L'article L.572-3 organise la seule protection efficace : exiger le titre de séjour avant l'emploi, en conserver copie, notifier le début d'emploi au ministre de l'Immigration. Elle se construit dossier par dossier, et tombe si l'employeur savait le document faux.
Reste la transaction avec le ministre compétent de l'article L.571-7, qui éteint l'action publique en matière de travail clandestin contre 5 000 euros au plus, mais seulement tant que le tribunal n'est pas saisi.
Cadre juridique
| Référence | Objet |
|---|---|
| Art. L.571-1 | Définition et interdiction du travail clandestin |
| Art. L.571-3 | Activités qui ne constituent pas du travail clandestin |
| Art.
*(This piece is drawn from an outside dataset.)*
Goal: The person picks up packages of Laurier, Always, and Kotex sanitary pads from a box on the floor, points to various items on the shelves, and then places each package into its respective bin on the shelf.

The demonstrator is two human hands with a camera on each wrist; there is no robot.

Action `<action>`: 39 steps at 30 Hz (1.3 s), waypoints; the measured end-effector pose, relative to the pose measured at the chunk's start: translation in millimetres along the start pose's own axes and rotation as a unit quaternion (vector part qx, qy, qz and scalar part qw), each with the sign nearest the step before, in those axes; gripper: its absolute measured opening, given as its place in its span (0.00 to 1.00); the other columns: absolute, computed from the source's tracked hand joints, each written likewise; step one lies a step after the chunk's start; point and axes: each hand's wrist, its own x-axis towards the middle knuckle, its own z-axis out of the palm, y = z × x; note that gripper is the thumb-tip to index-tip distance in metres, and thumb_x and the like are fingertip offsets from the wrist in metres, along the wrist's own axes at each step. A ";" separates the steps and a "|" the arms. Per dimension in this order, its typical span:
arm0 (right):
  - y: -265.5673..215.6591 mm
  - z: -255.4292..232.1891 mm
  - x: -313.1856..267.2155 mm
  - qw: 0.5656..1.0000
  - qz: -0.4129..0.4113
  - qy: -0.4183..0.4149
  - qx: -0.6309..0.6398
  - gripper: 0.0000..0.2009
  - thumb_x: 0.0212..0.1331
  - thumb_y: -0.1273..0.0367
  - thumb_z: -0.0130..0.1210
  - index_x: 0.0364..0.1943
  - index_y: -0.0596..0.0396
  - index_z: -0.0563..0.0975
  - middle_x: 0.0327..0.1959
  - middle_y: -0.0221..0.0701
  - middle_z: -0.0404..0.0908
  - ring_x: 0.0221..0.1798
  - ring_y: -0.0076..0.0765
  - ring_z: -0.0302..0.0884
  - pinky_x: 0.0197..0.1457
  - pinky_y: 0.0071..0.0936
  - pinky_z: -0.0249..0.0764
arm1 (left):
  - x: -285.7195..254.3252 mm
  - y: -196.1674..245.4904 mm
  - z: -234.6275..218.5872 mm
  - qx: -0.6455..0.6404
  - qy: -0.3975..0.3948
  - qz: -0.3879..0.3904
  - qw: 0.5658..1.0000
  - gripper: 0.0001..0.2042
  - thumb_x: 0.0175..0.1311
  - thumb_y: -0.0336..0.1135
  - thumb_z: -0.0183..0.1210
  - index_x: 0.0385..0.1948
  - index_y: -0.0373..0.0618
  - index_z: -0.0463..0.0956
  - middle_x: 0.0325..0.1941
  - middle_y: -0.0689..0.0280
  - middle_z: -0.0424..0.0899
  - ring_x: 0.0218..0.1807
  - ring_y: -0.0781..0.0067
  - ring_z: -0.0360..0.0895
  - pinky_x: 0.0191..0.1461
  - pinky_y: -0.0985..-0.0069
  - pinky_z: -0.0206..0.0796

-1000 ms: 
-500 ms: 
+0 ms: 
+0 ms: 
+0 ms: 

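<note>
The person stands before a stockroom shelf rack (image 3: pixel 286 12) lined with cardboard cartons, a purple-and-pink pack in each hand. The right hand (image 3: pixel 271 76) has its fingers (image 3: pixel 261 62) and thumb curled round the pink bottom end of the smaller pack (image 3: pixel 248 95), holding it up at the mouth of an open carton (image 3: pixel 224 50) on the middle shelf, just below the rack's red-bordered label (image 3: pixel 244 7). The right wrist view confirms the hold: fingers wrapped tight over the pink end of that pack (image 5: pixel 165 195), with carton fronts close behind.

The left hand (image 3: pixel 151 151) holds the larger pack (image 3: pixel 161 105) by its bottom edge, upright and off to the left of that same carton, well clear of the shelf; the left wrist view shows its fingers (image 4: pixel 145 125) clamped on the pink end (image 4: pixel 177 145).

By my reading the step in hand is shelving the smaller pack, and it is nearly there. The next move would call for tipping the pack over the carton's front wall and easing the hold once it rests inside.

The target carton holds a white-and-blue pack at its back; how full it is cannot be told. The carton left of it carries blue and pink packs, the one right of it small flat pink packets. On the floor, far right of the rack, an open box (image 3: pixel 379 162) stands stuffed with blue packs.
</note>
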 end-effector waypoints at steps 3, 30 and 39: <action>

L.571-6 | Amende de 251 à 5 000 euros, doublée avec emprisonnement de 8 jours à 6 mois en cas de récidive dans les cinq ans |
| Art. L.572-1 | Interdiction de l'emploi de ressortissants de pays tiers en séjour irrégulier |
| Art. L.572-4 | Amende administrative de 10 000 euros par ressortissant en séjour irrégulier |
| Art. L.572-5 | Emprisonnement de 8 jours à 1 an et amende de 2 501 à 125 000 euros en présence d'une circonstance aggravante |
| Art. L.574-1 | Interdiction de l'emploi de ressortissants de pays tiers en situation irrégulière |
| Art. L.574-4 | Amende administrative de 10 000 euros par ressortissant en situation irrégulière |
| Art. L.573-1 à L.573-5 | Organes de contrôle, obstacle au contrôle, cessation des travaux et cessation provisoire |
Note
Le Code du travail luxembourgeois emploie le terme de travail clandestin, et non celui de travail dissimulé, qui relève du droit français. Retenir la bonne qualification conditionne le texte applicable et donc le montant de la sanction encourue. Une erreur de fondement conduit souvent à annoncer au dirigeant un risque financier sans rapport avec la réalité.